Abril de 2016 María José Feliciano Romero estudiante de la facultad de Estomatología de la BUAP, fue reportada como desaparecida, sin embargo, el 27 de abril su cadáver fue hallado en una de las habitaciones del hotel “Posada del viajero” en Tehuacán, fue estrangulada.

Septiembre de 2016 Tania Verónica Luna, estudiante de sociología en la BUAP, fue encontrada sin vida al interior de su casa, murió asfixiada y estaba sujetada a la pata de una mesa. Entre los posibles sospechosos se encuentran su ex novio y un joven a quien se dice conoció a través de la red social de Tinder.
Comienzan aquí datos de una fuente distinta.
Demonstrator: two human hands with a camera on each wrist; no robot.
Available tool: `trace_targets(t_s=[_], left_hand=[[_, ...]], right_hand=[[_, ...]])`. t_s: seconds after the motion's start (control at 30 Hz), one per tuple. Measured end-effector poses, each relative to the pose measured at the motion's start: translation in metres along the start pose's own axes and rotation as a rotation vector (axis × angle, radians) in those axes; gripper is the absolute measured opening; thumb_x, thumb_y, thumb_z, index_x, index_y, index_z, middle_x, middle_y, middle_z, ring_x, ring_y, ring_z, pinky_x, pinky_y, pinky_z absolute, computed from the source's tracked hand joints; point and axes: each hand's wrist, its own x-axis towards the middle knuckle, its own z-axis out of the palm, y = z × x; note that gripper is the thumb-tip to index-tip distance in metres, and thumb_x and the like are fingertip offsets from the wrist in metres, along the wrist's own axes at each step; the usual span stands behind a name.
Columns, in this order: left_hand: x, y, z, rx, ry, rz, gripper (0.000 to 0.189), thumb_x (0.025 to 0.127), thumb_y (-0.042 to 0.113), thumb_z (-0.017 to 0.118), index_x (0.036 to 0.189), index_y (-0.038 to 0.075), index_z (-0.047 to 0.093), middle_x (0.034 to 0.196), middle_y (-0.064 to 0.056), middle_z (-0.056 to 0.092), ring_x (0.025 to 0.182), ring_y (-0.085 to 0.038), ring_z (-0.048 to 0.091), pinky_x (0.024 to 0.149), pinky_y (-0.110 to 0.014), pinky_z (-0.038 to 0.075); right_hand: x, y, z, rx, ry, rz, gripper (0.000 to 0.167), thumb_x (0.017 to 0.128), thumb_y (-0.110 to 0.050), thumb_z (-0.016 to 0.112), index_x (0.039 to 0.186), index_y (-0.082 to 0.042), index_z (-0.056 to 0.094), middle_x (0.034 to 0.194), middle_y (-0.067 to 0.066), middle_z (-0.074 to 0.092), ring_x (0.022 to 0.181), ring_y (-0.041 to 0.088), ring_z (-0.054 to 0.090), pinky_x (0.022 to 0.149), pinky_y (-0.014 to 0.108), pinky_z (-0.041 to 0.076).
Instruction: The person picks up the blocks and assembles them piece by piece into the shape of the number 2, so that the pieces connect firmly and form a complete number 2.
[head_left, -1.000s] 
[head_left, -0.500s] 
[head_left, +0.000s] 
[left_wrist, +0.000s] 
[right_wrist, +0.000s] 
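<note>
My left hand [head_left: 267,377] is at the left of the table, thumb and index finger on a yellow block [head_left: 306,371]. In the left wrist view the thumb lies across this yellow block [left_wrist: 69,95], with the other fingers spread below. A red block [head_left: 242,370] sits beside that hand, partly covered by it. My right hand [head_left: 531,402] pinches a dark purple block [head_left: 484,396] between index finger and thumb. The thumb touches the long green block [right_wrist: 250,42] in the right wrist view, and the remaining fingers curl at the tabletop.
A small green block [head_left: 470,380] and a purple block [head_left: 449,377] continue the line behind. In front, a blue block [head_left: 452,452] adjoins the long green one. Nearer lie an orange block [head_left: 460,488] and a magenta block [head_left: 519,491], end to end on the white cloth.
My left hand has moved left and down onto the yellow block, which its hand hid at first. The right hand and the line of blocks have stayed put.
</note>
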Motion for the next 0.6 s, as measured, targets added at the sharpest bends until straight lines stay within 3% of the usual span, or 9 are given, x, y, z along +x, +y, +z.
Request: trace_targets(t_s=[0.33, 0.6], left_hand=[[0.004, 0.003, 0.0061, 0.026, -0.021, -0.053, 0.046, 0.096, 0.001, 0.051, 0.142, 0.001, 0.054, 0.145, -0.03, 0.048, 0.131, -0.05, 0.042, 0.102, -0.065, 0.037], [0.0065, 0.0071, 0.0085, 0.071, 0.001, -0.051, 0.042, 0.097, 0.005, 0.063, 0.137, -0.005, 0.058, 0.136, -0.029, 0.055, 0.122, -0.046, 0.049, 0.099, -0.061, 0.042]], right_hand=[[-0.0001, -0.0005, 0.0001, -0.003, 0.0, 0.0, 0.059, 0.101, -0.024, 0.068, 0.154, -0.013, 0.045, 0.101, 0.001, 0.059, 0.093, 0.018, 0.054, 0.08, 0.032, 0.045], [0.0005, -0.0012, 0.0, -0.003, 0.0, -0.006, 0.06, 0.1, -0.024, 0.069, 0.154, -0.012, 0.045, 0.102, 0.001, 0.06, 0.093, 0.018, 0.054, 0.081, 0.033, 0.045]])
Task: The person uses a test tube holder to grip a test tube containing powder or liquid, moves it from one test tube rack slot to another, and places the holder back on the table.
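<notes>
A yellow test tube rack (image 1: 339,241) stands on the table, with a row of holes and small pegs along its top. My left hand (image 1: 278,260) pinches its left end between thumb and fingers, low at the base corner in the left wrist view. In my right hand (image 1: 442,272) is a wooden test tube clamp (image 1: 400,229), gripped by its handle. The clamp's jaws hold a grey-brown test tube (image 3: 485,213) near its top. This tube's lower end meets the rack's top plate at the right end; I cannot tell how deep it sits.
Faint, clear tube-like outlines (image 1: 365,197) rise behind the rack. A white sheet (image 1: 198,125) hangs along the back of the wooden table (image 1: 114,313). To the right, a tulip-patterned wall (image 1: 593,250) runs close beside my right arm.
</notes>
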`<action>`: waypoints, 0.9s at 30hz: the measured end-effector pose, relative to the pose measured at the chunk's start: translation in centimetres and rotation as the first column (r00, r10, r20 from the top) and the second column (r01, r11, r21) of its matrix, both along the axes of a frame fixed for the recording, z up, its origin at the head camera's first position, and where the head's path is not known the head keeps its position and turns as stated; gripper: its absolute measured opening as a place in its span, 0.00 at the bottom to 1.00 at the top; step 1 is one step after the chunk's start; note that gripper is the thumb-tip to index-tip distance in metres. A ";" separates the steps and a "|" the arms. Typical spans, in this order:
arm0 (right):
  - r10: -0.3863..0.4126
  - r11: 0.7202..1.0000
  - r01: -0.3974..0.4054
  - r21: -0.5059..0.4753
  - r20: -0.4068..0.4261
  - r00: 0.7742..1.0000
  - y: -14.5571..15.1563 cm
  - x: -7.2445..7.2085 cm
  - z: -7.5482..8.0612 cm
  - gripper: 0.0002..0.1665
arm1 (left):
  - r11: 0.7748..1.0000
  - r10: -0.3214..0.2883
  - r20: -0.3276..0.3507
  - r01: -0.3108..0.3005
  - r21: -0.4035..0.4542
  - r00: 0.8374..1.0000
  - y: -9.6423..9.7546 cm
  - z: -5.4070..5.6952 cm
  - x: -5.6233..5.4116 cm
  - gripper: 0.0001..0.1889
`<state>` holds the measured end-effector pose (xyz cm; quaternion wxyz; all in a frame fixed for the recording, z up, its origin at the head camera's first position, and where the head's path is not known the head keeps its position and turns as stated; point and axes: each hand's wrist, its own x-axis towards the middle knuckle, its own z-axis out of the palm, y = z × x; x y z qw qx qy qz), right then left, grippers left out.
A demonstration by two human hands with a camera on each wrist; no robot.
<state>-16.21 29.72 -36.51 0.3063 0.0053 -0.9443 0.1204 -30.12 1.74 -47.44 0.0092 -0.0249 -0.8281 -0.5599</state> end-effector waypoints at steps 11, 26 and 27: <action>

Tania es la sexta universitaria asesinada, las seis compañeras de escuela que han muerto en el periodo de 2013 a la fecha, se unen a una lista interminable de feminicidios en el estado de Puebla, compañeras que han sido víctimas de la intolerancia, de la rabia descontrolada, del repudio, de la exacerbada violencia, de la ambición, de la carente equidad de género, de la falta de políticas certeras de prevención y de la escasa impartición de justicia.
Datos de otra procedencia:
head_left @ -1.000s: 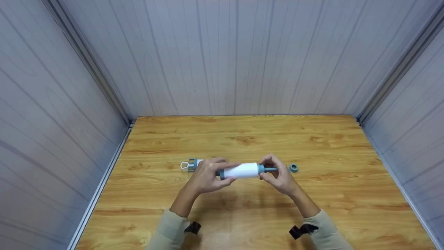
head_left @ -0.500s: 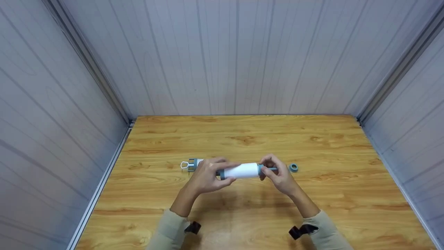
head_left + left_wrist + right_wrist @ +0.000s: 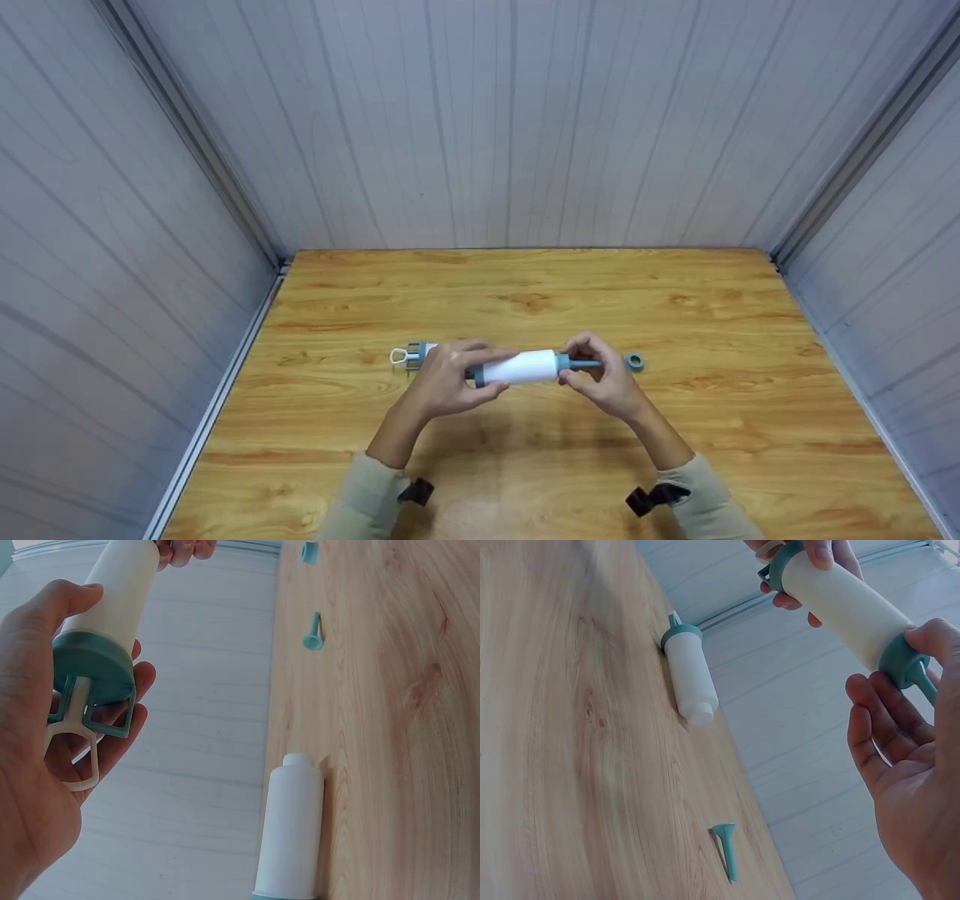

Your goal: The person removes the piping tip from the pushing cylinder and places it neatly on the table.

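A white icing syringe with teal end caps is held nearly level above the table. My left hand grips the barrel beside its teal rear cap, thumb on one side and fingers on the other. A pale pull ring sticks out behind that cap, close to the palm. At the other end, my right hand pinches the teal collar between thumb and fingers. From this collar a slim teal nozzle points right.
A second icing syringe lies on the wooden table, its front neck bare. Beside it on the tabletop are a loose teal nozzle and a teal ring. Pale panels enclose the back and sides.
My right thumb came over the collar half a second ago and now sits back at its lower edge. The left hand and the syringe have hardly moved.
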Motion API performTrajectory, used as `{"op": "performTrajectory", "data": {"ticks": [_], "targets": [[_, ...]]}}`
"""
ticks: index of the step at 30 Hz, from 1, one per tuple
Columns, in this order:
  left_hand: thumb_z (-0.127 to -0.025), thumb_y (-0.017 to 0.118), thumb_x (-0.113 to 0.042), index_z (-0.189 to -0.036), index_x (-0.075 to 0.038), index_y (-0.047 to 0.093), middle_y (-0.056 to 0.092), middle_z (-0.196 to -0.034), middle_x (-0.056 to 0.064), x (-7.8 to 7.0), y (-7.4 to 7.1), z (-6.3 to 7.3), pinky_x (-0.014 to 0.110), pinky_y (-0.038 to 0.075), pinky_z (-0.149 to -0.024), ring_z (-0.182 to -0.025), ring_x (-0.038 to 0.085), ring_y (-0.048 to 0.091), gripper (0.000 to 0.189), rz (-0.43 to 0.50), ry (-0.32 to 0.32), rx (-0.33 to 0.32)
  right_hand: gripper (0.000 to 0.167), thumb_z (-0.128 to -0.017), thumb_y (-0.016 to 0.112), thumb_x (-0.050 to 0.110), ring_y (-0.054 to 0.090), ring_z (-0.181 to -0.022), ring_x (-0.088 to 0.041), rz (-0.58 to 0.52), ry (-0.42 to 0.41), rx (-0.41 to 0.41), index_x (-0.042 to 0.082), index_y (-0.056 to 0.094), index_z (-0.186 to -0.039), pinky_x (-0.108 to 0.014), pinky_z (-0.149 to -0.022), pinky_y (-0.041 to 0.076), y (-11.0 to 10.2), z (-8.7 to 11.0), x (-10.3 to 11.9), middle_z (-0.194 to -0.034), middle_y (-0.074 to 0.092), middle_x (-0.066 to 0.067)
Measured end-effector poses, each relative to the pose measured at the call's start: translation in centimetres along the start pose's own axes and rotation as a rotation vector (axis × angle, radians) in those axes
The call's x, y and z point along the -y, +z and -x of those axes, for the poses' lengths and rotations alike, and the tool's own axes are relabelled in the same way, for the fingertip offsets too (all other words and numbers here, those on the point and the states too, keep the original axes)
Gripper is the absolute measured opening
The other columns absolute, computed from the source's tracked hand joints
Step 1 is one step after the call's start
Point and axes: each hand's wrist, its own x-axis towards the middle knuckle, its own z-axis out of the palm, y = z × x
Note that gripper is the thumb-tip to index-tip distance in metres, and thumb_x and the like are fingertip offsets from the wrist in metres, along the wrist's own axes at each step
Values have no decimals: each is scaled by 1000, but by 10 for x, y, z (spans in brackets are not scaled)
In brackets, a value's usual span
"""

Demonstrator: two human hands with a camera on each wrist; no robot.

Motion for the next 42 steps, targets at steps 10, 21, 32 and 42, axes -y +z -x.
{"op": "performTrajectory", "data": {"ticks": [10, 21, 32, 42], "targets": [[-97, 87, -28, -137, -23, 83, 85, -116, 12, 0, 2, 1, 23, 55, -69, -85, 21, 77, 41, 2, -5, 11, 15, -108, 55, -12, 69, -83, -4, 27, 96, -5, -14, 55, -124, -23, -73, 63, 1, 3, 2, -102, 69, 11], [-96, 88, -26, -137, -22, 84, 86, -116, 12, 0, 3, 1, 25, 57, -71, -86, 22, 78, 41, 2, 2, 9, 22, -102, 58, -16, 72, -90, -8, 3, 61, -9, -16, 55, -124, -24, -77, 65, 1, 4, 0, -112, 71, 8], [-96, 88, -27, -136, -22, 84, 86, -116, 12, -1, 1, 0, 24, 57, -69, -86, 22, 78, 41, -2, 9, 0, 20, -108, 51, -12, 71, -88, -7, 4, 95, 20, -18, 51, -127, -30, -75, 67, -1, 3, 2, -110, 70, 7], [-96, 88, -26, -136, -22, 84, 86, -112, 11, 0, 2, 1, 20, 52, -67, -79, 18, 74, 40, 28, 9, 0, 13, -110, 52, -10, 71, -85, -5, 20, 115, -13, -15, 54, -122, -26, -75, 66, 1, 4, 3, -105, 69, 10]]}}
Los feminicidios en Puebla han aumentado 533% entre 2013, año en que se tipifica el delito, a la fecha, al pasar de 12 casos en 2013 a 64 casos oficiales reportados por la Fiscalía General de Justicia del estado en lo que va del año. Esta ola de feminicidios no es, desafortunadamente, un asunto de relevancia si consideramos que desde 2013 a la fecha las organizaciones de la sociedad civil han registrado cerca de 200 casos, contra los que las autoridades reconocen.
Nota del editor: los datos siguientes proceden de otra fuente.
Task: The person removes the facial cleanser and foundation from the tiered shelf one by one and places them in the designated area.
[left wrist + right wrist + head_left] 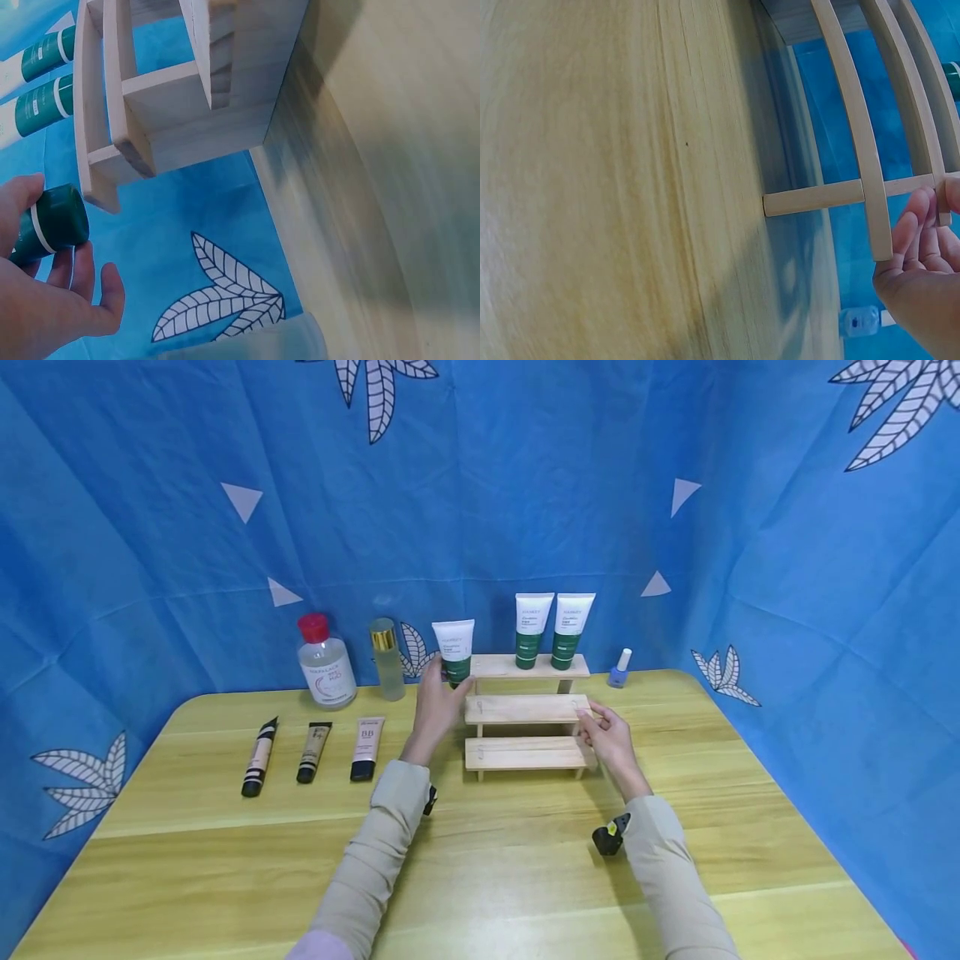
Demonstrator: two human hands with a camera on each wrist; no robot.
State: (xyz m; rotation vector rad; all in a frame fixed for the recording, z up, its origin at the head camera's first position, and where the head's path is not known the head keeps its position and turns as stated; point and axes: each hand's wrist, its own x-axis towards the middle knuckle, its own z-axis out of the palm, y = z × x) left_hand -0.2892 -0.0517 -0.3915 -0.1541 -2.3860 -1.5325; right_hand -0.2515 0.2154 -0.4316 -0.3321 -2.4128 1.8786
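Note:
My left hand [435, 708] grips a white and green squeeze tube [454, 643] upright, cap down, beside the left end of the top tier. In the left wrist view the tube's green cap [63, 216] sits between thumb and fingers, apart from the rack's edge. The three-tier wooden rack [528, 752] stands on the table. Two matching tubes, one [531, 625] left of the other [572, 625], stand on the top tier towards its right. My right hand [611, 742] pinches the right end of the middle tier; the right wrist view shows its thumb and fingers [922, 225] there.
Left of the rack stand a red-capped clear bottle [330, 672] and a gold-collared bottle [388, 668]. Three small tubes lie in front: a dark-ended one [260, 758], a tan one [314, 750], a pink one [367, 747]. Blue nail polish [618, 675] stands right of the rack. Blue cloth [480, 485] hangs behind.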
El miedo de las mujeres a la delincuencia ha provocado una demanda pública de políticas cada vez más represivas en la justicia penal, sin embargo, el impacto no será significativo si se olvidan de trabajar a la par con políticas certeras de prevención, políticas transversales en cumplimiento con la Ley para el Acceso de las Mujeres a una Vida Libre de Violencia, y sobre todo, si seguimos pensando que quienes tienen la culpa son las mismas víctimas por estar en lugares y horarios que no les corresponden, por vestirse de manera inapropiada, por conocer gente a través de redes sociales, por ser exitosas o por provocar a las personas “si ya sabemos cómo son”.

Casos que deben ser es escuchados y difundidos para la toma de conciencia y respuesta de las autoridades.